Fix 0XC0000418: NTLM Blocked Authentication Error
This error means NTLM authentication got blocked—usually by Group Policy or a security update. We'll cover the three most common causes and how to fix them fast.
1. Group Policy: NTLM Restrictions Are the #1 Culprit
Nine times out of ten, this error shows up because someone—often a well-meaning security admin—tightened NTLM restrictions in Group Policy. The setting lives under Computer Configuration > Windows Settings > Security Settings > Local Policies > Security Options.
Look for these two policies:
- Network security: Restrict NTLM: Outgoing NTLM traffic to remote servers
- Network security: Restrict NTLM: NTLM authentication in this domain
If either is set to Deny all, you'll hit 0XC0000418 immediately when any legacy app tries to use NTLM. The quick fix is to change them to Audit all or Deny for domain servers to servers (less aggressive). Then run gpupdate /force.
Real-world scenario: I saw this on a 2019 file server after a security baseline deployment. SharePoint mapped drives started failing with 0XC0000418. Took me 10 minutes to find the policy and switch it to Audit. Logs cleaned up in hours.
If you can't change the policy (because InfoSec says no), you'll need to whitelist the specific server or app. Add the target server's hostname or IP to the Network security: Restrict NTLM: Add remote server exceptions for NTLM authentication policy. That's the surgical fix.
2. Windows Updates That Broke NTLM (KB5004244 and Friends)
Microsoft pushed several updates starting around August 2021 that hardened NTLM by default. The big one was KB5004244 for Windows Server 2019, but later updates for 2016 and 2022 did the same thing.
These updates change the default behavior of the LmCompatibilityLevel registry key. The old default (level 3) allowed NTLMv2 with fallback. The new default (level 5) refuses NTLM if Kerberos is available. Problem is, many apps don't support Kerberos—like older SQL Server instances, IIS with basic auth, or non-Microsoft services.
You've got two options:
- Uninstall the update—last resort, but it works. Only do this if you can't fix it any other way. Use
wusa /uninstall /kb:5004244. - Force NTLM fallback via registry—better approach. Set
HKEY_LOCAL_MACHINE\SYSTEM\CurrentControlSet\Control\Lsa\LmCompatibilityLevelto 3 (or 2 for NTLMv1, but don't do that unless you're really stuck). Reboot the server.
Don't bother checking event logs for this one—the error message itself tells you it's blocked. Instead, run nltest /server:<target> /sc_query to see if Kerberos is actually working between the two machines. If it's not, NTLM was your only option, and the update killed it.
reg add "HKLM\SYSTEM\CurrentControlSet\Control\Lsa" /v LmCompatibilityLevel /t REG_DWORD /d 3 /fThen reboot. That's it.

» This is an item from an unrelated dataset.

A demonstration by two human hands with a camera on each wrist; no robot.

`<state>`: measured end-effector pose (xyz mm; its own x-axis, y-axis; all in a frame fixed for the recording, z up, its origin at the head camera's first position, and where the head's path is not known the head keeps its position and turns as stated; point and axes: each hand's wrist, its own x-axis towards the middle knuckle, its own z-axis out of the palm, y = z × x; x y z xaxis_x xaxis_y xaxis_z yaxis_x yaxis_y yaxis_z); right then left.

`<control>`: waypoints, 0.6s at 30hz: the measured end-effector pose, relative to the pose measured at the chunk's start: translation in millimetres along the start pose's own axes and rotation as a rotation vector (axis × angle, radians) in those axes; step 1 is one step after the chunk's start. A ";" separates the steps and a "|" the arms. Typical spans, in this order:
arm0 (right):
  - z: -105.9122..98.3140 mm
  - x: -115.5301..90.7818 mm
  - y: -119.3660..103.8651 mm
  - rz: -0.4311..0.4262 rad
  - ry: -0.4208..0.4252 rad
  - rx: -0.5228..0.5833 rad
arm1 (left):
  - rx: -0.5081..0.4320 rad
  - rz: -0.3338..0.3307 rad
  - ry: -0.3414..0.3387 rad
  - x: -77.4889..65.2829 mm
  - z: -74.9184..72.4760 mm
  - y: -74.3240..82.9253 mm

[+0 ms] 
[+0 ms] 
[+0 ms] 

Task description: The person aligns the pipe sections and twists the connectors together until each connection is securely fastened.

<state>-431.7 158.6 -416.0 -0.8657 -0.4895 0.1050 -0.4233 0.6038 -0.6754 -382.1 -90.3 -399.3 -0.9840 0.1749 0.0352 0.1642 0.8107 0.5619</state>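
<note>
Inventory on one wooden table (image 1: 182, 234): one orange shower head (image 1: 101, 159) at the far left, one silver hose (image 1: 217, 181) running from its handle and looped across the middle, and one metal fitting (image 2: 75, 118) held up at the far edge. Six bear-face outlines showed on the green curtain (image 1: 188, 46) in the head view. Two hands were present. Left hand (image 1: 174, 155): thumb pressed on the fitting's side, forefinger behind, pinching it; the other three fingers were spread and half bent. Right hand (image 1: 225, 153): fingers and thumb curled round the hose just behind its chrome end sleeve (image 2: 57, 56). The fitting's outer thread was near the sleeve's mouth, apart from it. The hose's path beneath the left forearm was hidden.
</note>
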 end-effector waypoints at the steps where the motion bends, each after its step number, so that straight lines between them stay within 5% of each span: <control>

3. App-Specific NTLM Blocking by Security Software
Sometimes it's not Windows itself—it's the AV, EDR, or firewall that's blocking NTLM authentication. I've seen this with McAfee Endpoint Security, Trend Micro Apex One, and Windows Defender Firewall with advanced rules.
The trigger is usually a process that tries to authenticate via NTLM to a server that's been flagged as suspicious. The security software intercepts the call and returns 0XC0000418 before Windows even gets a chance.
How to confirm: Check the security software's own logs, not just Windows Event Viewer. On the client machine, look at Applications and Services Logs > Microsoft > Windows > NTLM > Operational—if the error has a Caller Process ID that matches your AV, you've found the culprit.
Fix: Add an exception for that process or the target server in the security software. For Windows Defender Firewall, check for outbound rules blocking ports 139 and 445 (SMB) or 3389 (RDP). NTLM can't do its thing if those ports are closed.
Quick check: From the affected client, run Test-NetConnection <target-server> -Port 445 in PowerShell. If it fails, the firewall is the problem, not NTLM directly. But the error code will still be 0XC0000418 because the handshake dies early.
Quick-Reference Summary Table
| Cause | Likelihood | Fix | Time to fix |
|---|---|---|---|
| Group Policy - NTLM restrictions | Very High | Set to Audit or add exceptions | 15 min |
| Windows Update (KB5004244 etc.) | High | Lower LmCompatibilityLevel to 3 | 10 min + reboot |
| Security software blocking | Medium | Add process/server exception | 20 min |
Start with Group Policy. That's the money shot. If it's not that, check the registry. Security software is the dark horse—don't forget it.